Variables Available for Study • Three groups of variables: • Control variables: amount of time that the project has been in existence, stage of development, number of operating systems, number of languages, etc. • Network Variables: • Variables, like degree (the number of links) that are comparable across all projects. • Network centrality measures; these variables are only comparable for projects in linked components. • Betweenness-proportion of geodesics (shortest path) between pairs of other nodes that include this node. Node is central if it serves as a valuable juncture • Closeness-inverse of sum of distances between the node and other nodes, multiplied by number of other nodes. Measures how far each project is from other projects
Summary of Results • Additional contributors are associated with higher output (downloads) - increase in downloads associated with an increase in contributors is much larger for projects in the giant component. • Betweenness centrality is highly associated with a higher number of downloads. Suggests that projects “well-positioned” in information flows are more successful and there are positive spillovers of knowledge for projects occupying critical junctures in the information flow. • Controlling for the correlation between downloads & two measures of centrality (betweenness and closeness), degree is not positively associated with the number of downloads.

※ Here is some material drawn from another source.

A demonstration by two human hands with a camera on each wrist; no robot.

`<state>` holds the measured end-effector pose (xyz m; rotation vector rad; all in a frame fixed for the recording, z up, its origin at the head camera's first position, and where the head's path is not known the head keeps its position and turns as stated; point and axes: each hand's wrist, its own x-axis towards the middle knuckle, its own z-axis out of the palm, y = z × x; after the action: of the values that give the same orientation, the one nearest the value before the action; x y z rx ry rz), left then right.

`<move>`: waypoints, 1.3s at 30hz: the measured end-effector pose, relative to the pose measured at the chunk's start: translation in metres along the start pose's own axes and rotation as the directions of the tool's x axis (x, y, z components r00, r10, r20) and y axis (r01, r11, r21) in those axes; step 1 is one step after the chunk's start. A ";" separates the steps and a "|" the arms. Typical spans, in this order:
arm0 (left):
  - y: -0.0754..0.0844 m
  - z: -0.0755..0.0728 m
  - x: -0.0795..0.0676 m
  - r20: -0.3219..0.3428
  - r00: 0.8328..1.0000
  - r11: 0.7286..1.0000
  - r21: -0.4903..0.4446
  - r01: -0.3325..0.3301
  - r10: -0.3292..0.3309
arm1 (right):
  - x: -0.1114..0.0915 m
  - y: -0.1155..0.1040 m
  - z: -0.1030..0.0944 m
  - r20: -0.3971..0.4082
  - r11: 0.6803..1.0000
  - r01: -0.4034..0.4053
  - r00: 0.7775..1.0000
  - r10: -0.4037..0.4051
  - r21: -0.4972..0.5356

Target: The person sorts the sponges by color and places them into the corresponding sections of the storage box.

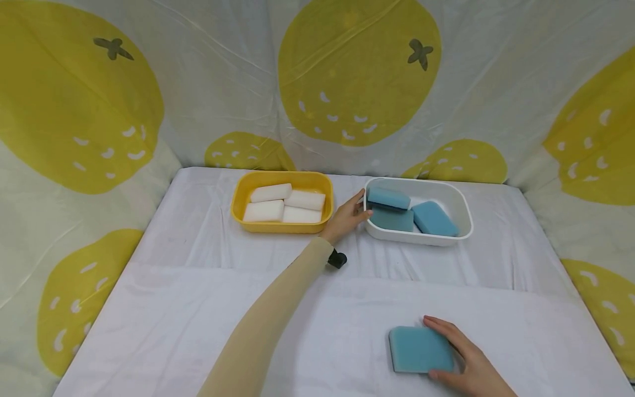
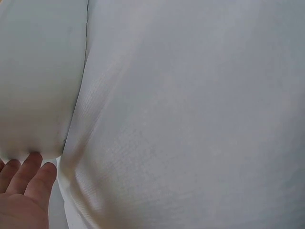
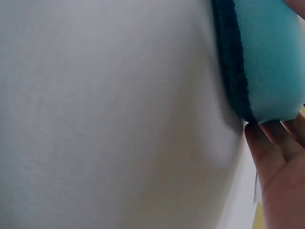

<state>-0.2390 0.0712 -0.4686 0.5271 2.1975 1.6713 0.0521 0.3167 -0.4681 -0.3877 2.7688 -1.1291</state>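
My left hand is at the left end of a white plastic tub. Its thumb laps over the rim and its fingers lie along the outer wall; the left wrist view has the fingertips touching the tub. Several blue sponges lie inside, one tilted on another. Near the front right, my right hand holds a blue sponge by its right end, between thumb and fingers. The right wrist view shows this sponge's dark scouring layer against the white cloth.
Left of the white tub stands a yellow tub with several white sponge blocks in it. My left forearm reaches across the white tablecloth. Fabric with yellow fruit prints hangs behind and at both sides.
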 end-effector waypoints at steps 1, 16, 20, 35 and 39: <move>0.000 0.000 0.000 0.000 1.000 1.000 0.003 0.000 0.000 | 0.001 0.000 0.000 -0.003 1.000 -0.007 1.000 0.007 0.000; 0.002 0.000 -0.002 -0.004 1.000 1.000 0.011 -0.005 0.005 | 0.006 -0.002 0.001 -0.004 0.999 -0.016 1.000 0.016 -0.042; 0.002 0.000 -0.002 -0.003 1.000 1.000 0.004 -0.007 0.007 | 0.005 -0.003 0.001 -0.002 0.998 -0.006 1.000 0.006 -0.057; 0.001 0.001 -0.002 -0.014 1.000 1.000 0.016 -0.002 0.002 | 0.029 -0.008 -0.028 -0.117 0.999 -0.024 0.993 0.028 0.041; 0.002 0.001 -0.003 -0.013 1.000 1.000 0.027 0.000 0.001 | 0.043 -0.011 -0.041 -0.169 0.999 -0.032 0.985 0.035 0.024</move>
<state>-0.2359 0.0718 -0.4667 0.5250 2.2325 1.6523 0.0039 0.3246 -0.4317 -0.2524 2.8925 -1.2366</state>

Robustness Analysis • “Star" - contributor who worked on five or more projects. Effect not statistically significant (coefficient=0.10, t=1.41), but the presence of a "star" contributor is positively correlated with the success of the project. • When including projects that had (i) been in existence for at least two years & (ii) more than one contributor – betweenness effect unchanged, closeness effect not stat. significant
The Importance of Strong Ties • Potential information flow may depend also on the number of contributors that participated in the two projects. • Two projects are ‘strongly’ linked if and only if they have at least two contributors in common. • In this new network, the largest component of strongly connected projects consists of only 259 projects.
Contributor Characteristics Associated with Project Success • We focused on how project characteristics were associated with the success of the projects. • We add information regarding the contributors' network. We know which contributors participated in each project and the network characteristics of these contributors. • After controlling for the correlation of project characteristics with project success, are centrality measures of the contributor network are correlated with project success. Created three new variables: • (i) Average degree of the contributors on a project. • (ii) Ave. betweenness centrality of contributors to project. • (iii) Ave. closeness centrality of contributors to project.